Assignment ▸
Each line below should be copied exactly as it stands.

Given data ▸
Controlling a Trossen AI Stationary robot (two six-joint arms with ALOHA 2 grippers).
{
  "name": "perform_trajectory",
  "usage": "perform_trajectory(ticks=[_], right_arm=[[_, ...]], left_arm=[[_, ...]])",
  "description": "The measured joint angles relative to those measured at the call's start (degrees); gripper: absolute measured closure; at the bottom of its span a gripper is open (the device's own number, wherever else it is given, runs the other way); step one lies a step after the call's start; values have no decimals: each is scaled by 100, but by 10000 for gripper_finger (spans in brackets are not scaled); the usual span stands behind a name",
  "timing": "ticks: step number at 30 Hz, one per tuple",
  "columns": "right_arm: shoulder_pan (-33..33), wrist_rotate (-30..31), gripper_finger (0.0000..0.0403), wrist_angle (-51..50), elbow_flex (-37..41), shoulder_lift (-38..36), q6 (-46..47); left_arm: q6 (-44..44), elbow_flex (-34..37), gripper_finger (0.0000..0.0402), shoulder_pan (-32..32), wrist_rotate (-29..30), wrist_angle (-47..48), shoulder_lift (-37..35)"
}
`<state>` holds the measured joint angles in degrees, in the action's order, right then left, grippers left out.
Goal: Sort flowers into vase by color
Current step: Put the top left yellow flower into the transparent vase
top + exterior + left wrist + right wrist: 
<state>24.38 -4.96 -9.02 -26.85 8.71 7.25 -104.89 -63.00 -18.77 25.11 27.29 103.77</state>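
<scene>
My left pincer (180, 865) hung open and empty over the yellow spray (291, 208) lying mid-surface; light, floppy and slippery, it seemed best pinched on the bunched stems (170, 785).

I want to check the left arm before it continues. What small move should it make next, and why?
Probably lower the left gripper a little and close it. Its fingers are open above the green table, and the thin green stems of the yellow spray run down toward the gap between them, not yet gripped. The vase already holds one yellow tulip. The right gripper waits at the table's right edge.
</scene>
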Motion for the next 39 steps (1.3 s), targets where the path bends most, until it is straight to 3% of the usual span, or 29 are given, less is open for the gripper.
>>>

Output of the exercise ▸
Controlling a Trossen AI Stationary robot (two six-joint arms with ALOHA 2 grippers).
{
  "name": "perform_trajectory",
  "usage": "perform_trajectory(ticks=[_], right_arm=[[_, ...]], left_arm=[[_, ...]])",
  "description": "The measured joint angles relative to those measured at the call's start (degrees); gripper: absolute measured closure; at the bottom of its span a gripper is open (the device's own number, wherever else it is given, runs the other way); step one lies a step after the call's start; values have no decimals: each is scaled by 100, but by 10000 for gripper_finger (spans in brackets are not scaled); the usual span stands behind a name",
  "timing": "ticks: step number at 30 Hz, one per tuple",
  "columns": "right_arm: shoulder_pan (-33..33), wrist_rotate (-30..31), gripper_finger (0.0000..0.0403), wrist_angle (-51..50), elbow_flex (-37..41), shoulder_lift (-38..36), q6 (-46..47); left_arm: q6 (-44..44), elbow_flex (-34..37), gripper_finger (0.0000..0.0402), shoulder_pan (-32..32), wrist_rotate (-29..30), wrist_angle (-47..48), shoulder_lift (-37..35)"
}
`<state>` holds the measured joint angles in degrees, in the action's order, right then left, grippers left out.
Goal: Sort flowers into vase by color
Current step: Put the top left yellow flower into the transparent vase
top + exterior + left wrist + right wrist: 
<state>24.38 -4.96 -9.02 -26.85 8.71 7.25 -104.89 -63.00 -18.77 25.11 27.29 103.77</state>
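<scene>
My left pincer (180, 865) hung open and empty over the yellow spray (291, 208) lying mid-surface; light, floppy and slippery, it seemed best pinched on the bunched stems (170, 785).

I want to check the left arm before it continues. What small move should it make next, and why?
Probably lower the left gripper a little and close it. Its fingers are open above the green table, and the thin green stems of the yellow spray run down toward the gap between them, not yet gripped. The vase already holds one yellow tulip. The right gripper waits at the table's right edge.
</scene>
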Motion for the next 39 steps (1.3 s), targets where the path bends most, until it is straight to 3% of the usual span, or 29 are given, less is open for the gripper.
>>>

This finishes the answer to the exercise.